**What the task requires:** Print the lines of the data, starting with the first, up to and including the line where "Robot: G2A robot" appears.
(Beginning of Data extract)
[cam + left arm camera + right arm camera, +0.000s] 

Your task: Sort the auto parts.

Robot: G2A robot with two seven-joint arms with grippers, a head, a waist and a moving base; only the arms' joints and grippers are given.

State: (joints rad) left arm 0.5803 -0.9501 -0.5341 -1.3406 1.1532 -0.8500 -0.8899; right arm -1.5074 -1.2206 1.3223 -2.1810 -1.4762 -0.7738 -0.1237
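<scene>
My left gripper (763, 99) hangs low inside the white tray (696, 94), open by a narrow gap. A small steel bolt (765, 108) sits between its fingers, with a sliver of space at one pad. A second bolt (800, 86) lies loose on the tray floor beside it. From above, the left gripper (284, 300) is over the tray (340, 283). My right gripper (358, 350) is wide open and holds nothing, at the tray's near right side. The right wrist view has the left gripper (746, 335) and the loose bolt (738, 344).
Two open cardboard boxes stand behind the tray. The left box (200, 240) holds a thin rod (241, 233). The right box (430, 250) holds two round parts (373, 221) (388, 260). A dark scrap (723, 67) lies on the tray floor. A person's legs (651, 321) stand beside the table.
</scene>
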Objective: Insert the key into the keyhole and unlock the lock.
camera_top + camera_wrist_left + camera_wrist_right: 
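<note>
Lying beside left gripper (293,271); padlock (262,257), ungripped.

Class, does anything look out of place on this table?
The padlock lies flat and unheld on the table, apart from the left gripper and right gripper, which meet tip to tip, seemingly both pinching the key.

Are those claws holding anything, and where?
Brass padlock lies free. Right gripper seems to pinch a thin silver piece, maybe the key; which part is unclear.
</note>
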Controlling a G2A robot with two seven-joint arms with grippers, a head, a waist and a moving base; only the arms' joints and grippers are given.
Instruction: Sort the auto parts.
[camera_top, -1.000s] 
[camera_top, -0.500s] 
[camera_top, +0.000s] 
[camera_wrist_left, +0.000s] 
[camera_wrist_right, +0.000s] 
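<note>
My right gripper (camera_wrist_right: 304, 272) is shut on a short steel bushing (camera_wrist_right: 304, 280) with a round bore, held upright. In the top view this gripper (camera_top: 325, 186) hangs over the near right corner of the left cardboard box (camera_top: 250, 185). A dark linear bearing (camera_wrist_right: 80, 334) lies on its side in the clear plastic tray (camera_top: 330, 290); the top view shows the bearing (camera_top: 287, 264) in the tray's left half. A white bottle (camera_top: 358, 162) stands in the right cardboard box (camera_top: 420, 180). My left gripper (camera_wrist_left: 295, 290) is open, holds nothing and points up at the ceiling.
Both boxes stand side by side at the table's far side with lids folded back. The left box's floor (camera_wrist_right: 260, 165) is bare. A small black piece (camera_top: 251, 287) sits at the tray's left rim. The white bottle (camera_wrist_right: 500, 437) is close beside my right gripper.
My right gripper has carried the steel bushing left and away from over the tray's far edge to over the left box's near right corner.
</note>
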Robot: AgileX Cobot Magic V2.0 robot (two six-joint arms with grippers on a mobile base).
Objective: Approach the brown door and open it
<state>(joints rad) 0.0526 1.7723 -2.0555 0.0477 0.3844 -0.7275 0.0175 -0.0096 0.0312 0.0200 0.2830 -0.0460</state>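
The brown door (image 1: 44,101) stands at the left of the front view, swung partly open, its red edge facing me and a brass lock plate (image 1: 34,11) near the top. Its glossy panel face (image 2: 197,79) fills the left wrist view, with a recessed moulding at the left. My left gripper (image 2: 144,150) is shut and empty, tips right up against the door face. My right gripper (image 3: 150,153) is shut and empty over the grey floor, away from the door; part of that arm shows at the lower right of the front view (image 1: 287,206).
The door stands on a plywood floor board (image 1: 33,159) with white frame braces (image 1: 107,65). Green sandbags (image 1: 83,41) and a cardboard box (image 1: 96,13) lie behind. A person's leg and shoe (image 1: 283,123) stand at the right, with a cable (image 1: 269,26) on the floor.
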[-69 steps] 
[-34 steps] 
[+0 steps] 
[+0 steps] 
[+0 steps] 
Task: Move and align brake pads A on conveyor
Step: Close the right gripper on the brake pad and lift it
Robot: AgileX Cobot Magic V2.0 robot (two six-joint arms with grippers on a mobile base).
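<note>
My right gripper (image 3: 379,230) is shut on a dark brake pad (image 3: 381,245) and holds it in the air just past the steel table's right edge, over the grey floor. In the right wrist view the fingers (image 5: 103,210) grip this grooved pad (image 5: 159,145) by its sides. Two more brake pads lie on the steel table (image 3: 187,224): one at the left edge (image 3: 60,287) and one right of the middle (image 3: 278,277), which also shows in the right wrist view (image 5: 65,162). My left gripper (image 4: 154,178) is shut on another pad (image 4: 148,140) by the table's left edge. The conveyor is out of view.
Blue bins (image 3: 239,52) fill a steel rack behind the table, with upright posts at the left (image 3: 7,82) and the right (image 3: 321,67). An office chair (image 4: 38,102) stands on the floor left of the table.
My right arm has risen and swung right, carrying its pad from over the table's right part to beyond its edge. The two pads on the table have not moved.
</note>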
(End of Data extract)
**Reply to the task:**
[cam + left arm camera + right arm camera, +0.000s] 

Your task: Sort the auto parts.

Robot: G2A robot with two seven-joint arms with grippers, a head, a waist and a moving base; only the arms' joints and grippers are given.

The full answer has now been given.